[[ Exercise material open ]]

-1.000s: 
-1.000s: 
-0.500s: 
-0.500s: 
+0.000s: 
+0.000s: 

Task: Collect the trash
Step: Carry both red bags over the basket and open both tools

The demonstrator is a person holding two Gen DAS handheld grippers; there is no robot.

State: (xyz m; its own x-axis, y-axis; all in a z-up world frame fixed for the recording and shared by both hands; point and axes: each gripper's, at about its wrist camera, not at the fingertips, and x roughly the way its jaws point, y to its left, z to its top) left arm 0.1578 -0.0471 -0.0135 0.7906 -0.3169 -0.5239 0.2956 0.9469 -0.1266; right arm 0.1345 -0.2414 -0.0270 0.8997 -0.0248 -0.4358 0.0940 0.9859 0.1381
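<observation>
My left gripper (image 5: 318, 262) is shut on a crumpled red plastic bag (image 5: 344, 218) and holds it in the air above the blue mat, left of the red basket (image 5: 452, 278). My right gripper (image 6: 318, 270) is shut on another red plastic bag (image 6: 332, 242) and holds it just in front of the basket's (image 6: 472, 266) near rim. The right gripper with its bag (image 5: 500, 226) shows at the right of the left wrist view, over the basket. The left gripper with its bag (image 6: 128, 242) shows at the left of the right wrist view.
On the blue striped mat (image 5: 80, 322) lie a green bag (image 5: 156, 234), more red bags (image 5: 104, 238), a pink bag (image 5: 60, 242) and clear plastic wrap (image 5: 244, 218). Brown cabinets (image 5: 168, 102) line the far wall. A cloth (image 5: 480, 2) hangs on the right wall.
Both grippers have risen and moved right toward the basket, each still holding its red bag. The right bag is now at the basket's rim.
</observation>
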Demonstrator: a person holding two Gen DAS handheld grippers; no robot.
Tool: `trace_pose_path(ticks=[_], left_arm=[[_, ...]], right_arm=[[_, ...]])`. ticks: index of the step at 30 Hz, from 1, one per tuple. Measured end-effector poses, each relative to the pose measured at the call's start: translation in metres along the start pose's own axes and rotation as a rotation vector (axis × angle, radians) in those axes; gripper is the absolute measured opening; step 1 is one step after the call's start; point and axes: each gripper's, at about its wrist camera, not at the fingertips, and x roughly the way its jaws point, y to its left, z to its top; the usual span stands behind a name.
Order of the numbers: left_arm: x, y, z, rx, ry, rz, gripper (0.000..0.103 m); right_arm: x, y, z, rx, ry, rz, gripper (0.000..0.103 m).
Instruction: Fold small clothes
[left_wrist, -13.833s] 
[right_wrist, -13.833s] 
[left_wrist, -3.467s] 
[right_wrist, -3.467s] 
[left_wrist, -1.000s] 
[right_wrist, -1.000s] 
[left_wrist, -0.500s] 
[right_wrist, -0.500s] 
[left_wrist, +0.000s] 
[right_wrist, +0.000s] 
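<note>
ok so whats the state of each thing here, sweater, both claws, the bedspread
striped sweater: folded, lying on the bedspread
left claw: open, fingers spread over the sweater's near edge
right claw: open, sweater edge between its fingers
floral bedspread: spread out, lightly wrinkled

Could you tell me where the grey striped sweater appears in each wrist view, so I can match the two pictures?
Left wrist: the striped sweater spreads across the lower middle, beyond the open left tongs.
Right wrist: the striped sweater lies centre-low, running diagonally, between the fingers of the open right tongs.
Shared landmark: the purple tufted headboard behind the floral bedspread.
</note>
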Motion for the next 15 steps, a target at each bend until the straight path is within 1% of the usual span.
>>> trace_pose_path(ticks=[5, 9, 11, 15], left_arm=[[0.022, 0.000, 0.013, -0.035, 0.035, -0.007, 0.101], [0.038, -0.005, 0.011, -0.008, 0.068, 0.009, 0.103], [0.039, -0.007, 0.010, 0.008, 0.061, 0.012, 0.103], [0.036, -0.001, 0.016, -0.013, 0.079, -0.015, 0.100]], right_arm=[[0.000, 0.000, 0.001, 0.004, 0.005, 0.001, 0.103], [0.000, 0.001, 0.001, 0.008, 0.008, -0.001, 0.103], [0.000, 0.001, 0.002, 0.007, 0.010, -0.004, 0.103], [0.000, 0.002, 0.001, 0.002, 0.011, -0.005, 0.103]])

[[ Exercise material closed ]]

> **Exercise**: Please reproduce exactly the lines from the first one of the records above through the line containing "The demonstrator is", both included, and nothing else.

> **Expected output**:
-1.000s: 
-1.000s: 
-0.500s: 
-0.500s: 
+0.000s: 
+0.000s: 

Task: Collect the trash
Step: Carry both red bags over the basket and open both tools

The demonstrator is a person holding two Gen DAS handheld grippers; there is no robot.

This exercise requires nothing more.